I rischi dell’ingegneria reputazionale

In un’epoca più interessata all’apparire, alla presenza in rete, che considera i fatti della vita non comunicati in rete come mai accaduti, sembra poco interessante rimette al centro il valore più vero dei fatti comprovabili in un mondo che sempre più naviga in preda a voci, dicerie, notizie non verificate prese da Internet. Questa deriva sembra però pericolosa perché sta alimentando la cosiddetta “ingegneria reputazionale”, ovvero reputazioni false, gonfiate o depresse ad arte, su misura e su ordinazione, per finalità illecite, che dà luogo al pericoloso fenomeno del “riciclaggio identitario”, dove le identità reali sono del tutto svincolate dalle identità digitali.

Esemplare il caso delle attività di selezione del personale dove i recruiter scartano i candidati dopo aver controllato i loro social, in quanto non è agevole ed economica la ricerca della incontrovertibile reputazione (digitalizzata, documentata e tracciabile).

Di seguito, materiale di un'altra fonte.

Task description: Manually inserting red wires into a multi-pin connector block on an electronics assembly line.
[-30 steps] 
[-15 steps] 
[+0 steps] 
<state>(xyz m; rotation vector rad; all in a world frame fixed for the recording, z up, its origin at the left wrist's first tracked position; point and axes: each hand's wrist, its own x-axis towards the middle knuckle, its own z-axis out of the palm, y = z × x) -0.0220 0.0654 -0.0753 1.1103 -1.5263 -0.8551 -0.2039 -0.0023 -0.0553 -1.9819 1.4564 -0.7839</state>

Oggi basta un bel sito web o una serie di recensioni positive (spesso anonime, alimentate da un mercato illegale) per dimostrare la propria onestà, abilità, competenze e meriti che possiamo riassumere in termini come credibilità, affidabilità, professionalità e, infine, reputazione da cui discendono, generando a cascata fiducia e rapporti di agenzia.

Il valore della reputazione

L’economista George Stigler afferma che la reputazione denota la “persistenza delle qualità” e ha un valore in quanto economizza sulla correlata ricerca, nel senso che si può prescindere da una ricerca – e dai suoi costi – se la reputazione del soggetto ricercato è incontrovertibile. Considerato che la reputazione, e i rapporti fiduciari che ne conseguono, sono alla base delle relazioni economiche, bisognerebbe rendere questo processo, ovvero la sua misurazione, quanto mai più trasparente, solido, veloce ed economico.

Possono le nuove tecnologia digitali offrire delle soluzioni in questo senso? Sicuramente, ma sarà necessario determinare degli algoritmi adattivi nel tempo in modo che siano sensibili alle variazioni delle fenomenologie dei fatti riscontrati. Applicando tecniche di AI ed osservando l’intero cosmo di fatti descritti dalla popolazione “misurata” potranno essere conseguiti i seguenti obiettivi guida: identificare in automatico i pesi da adeguare in virtù di una aumentata presenza nei Rating valutati; generare proposte di modifica dei pesi per una valutazione più uniforme ed equa, ad esempio a livello di valutazioni culturali per paesi differenti.